■ TASK TO COMPLETE ■
Where the data below shows a picture, leave that picture out and copy the rest exactly.

- - -

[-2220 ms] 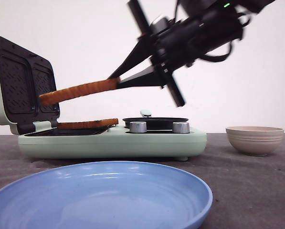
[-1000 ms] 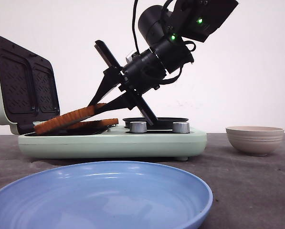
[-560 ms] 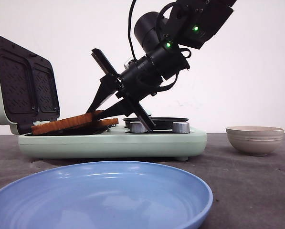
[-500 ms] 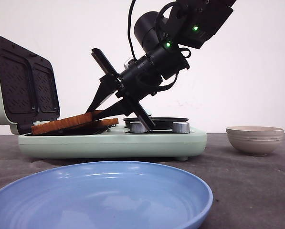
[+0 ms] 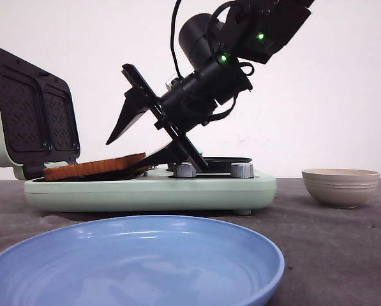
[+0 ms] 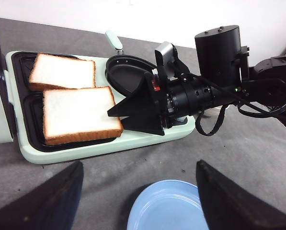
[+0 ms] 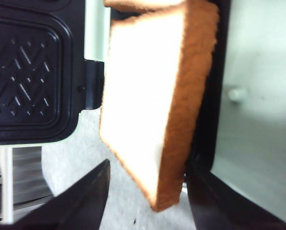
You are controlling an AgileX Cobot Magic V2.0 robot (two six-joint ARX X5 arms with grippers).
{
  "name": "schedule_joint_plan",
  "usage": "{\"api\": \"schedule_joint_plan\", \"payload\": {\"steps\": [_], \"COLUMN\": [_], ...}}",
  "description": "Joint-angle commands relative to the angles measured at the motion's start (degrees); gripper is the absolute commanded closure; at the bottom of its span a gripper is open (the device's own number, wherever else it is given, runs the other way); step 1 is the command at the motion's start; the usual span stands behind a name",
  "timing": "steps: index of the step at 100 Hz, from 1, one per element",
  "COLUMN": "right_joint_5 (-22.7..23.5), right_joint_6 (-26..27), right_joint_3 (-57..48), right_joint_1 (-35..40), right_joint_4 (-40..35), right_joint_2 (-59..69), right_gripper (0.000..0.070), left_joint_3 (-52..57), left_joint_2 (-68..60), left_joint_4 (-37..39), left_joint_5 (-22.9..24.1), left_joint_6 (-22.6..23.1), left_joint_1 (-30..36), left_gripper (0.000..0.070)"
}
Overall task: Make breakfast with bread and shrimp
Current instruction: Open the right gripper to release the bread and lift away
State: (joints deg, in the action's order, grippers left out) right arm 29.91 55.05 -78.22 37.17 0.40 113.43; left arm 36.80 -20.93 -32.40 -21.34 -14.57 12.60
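Note:
Two slices of bread lie side by side on the dark plates of the open mint-green sandwich maker (image 5: 177, 191). The nearer slice (image 6: 78, 115) shows edge-on in the front view (image 5: 94, 168) and fills the right wrist view (image 7: 147, 96); the farther slice (image 6: 62, 71) lies behind it. My right gripper (image 5: 123, 154) is open at the nearer slice's right edge, with one jaw raised above it and one low beside it; it also shows in the left wrist view (image 6: 116, 117). My left gripper (image 6: 143, 201) is open and empty above the blue plate (image 6: 166, 206). No shrimp is in view.
The sandwich maker's lid (image 5: 30, 115) stands open at the left. A small round black pan (image 6: 128, 79) sits in its right half, behind two knobs (image 5: 185, 169). A beige ribbed bowl (image 5: 340, 186) stands at the right. The blue plate (image 5: 133, 268) lies at the front.
My right gripper carried the slice down from mid-air, laid it flat on the near plate of the sandwich maker, and then opened, letting it go.

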Motion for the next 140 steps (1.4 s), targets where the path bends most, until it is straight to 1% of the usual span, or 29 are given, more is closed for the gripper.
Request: {"api": "schedule_joint_plan", "payload": {"steps": [1,11,29,49,79,104,121,128,140], "right_joint_5": [-0.76,-2.58,-5.64,-6.36,-7.67,-11.78,-14.21,-16.44,-20.68], "right_joint_6": [-2.86,-4.87,-9.97,-14.64,-18.21,-23.50,-28.28,-30.73,-36.37], "right_joint_3": [-2.49,-4.70,-8.50,-8.81,-8.81,-8.81,-8.81,-8.81,-8.81], "right_joint_1": [0.96,1.36,1.60,1.60,1.64,1.27,0.39,0.07,-0.61], "right_joint_4": [0.61,-1.27,-8.90,-14.64,-13.86,-13.90,-15.23,-16.70,-20.13], "right_joint_2": [1.60,1.60,1.60,1.60,0.26,-4.42,-8.17,-9.99,-13.57], "right_gripper": [0.0393,0.0393,0.0393,0.0393,0.0393,0.0393,0.0394,0.0394,0.0395], "left_joint_3": [0.20,0.20,0.20,0.20,0.20,0.20,0.20,0.20,0.20], "left_joint_2": [0.02,0.02,0.02,0.02,0.02,0.02,0.02,0.02,0.02], "left_joint_4": [0.61,0.59,0.52,0.24,0.24,0.33,0.31,0.26,0.33], "left_joint_5": [-0.11,-0.11,-0.11,-0.11,-0.09,0.81,1.16,1.73,2.27], "left_joint_6": [0.37,0.37,0.37,0.39,0.39,0.83,1.05,1.05,1.07], "left_joint_1": [0.07,0.04,0.04,0.04,0.04,0.04,0.04,0.04,0.04], "left_gripper": [0.0294,0.0294,0.0294,0.0294,0.0294,0.0294,0.0294,0.0294,0.0294]}}
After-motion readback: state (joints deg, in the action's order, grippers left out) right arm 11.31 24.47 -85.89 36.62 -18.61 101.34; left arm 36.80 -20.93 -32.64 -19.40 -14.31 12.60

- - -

■ RESULT OF THE EXERCISE ■
[-2220 ms] 
[-1000 ms] 
[-560 ms] 
[-500 ms] 
[+0 ms] 
[+0 ms] 
[+0 ms] 
You are controlling an AgileX Cobot Magic V2.0 robot (two six-joint ARX X5 arms with grippers).
{
  "name": "schedule_joint_plan",
  "usage": "{\"api\": \"schedule_joint_plan\", \"payload\": {\"steps\": [_], \"COLUMN\": [_], ...}}",
  "description": "Joint-angle commands relative to the angles measured at the motion's start (degrees); gripper is the absolute commanded closure; at the bottom of its span a gripper is open (the device's own number, wherever else it is given, runs the other way); step 1 is the command at the motion's start; the usual span stands behind a name",
  "timing": "steps: index of the step at 100 Hz, from 1, one per element",
  "COLUMN": "right_joint_5 (-22.7..23.5), right_joint_6 (-26..27), right_joint_3 (-57..48), right_joint_1 (-35..40), right_joint_4 (-40..35), right_joint_2 (-59..69), right_gripper (0.000..0.070), left_joint_3 (-52..57), left_joint_2 (-68..60), left_joint_4 (-37..39), left_joint_5 (-22.9..24.1), left_joint_6 (-22.6..23.1), left_joint_1 (-30..36), left_gripper (0.000..0.070)"
}
Overall task: Make breakfast with bread and shrimp
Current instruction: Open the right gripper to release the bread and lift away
State: (joints deg, in the action's order, grippers left out) right arm 29.91 55.05 -78.22 37.17 0.40 113.43; left arm 36.80 -20.93 -32.40 -21.34 -14.57 12.60
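Note:
Two slices of bread lie side by side on the dark plates of the open mint-green sandwich maker (image 5: 177, 191). The nearer slice (image 6: 78, 115) shows edge-on in the front view (image 5: 94, 168) and fills the right wrist view (image 7: 147, 96); the farther slice (image 6: 62, 71) lies behind it. My right gripper (image 5: 123, 154) is open at the nearer slice's right edge, with one jaw raised above it and one low beside it; it also shows in the left wrist view (image 6: 116, 117). My left gripper (image 6: 143, 201) is open and empty above the blue plate (image 6: 166, 206). No shrimp is in view.
The sandwich maker's lid (image 5: 30, 115) stands open at the left. A small round black pan (image 6: 128, 79) sits in its right half, behind two knobs (image 5: 185, 169). A beige ribbed bowl (image 5: 340, 186) stands at the right. The blue plate (image 5: 133, 268) lies at the front.
My right gripper carried the slice down from mid-air, laid it flat on the near plate of the sandwich maker, and then opened, letting it go.
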
Motion for the next 140 steps (1.4 s), targets where the path bends most, until it is straight to 1% of the usual span, or 29 are given, more is closed for the gripper.
Request: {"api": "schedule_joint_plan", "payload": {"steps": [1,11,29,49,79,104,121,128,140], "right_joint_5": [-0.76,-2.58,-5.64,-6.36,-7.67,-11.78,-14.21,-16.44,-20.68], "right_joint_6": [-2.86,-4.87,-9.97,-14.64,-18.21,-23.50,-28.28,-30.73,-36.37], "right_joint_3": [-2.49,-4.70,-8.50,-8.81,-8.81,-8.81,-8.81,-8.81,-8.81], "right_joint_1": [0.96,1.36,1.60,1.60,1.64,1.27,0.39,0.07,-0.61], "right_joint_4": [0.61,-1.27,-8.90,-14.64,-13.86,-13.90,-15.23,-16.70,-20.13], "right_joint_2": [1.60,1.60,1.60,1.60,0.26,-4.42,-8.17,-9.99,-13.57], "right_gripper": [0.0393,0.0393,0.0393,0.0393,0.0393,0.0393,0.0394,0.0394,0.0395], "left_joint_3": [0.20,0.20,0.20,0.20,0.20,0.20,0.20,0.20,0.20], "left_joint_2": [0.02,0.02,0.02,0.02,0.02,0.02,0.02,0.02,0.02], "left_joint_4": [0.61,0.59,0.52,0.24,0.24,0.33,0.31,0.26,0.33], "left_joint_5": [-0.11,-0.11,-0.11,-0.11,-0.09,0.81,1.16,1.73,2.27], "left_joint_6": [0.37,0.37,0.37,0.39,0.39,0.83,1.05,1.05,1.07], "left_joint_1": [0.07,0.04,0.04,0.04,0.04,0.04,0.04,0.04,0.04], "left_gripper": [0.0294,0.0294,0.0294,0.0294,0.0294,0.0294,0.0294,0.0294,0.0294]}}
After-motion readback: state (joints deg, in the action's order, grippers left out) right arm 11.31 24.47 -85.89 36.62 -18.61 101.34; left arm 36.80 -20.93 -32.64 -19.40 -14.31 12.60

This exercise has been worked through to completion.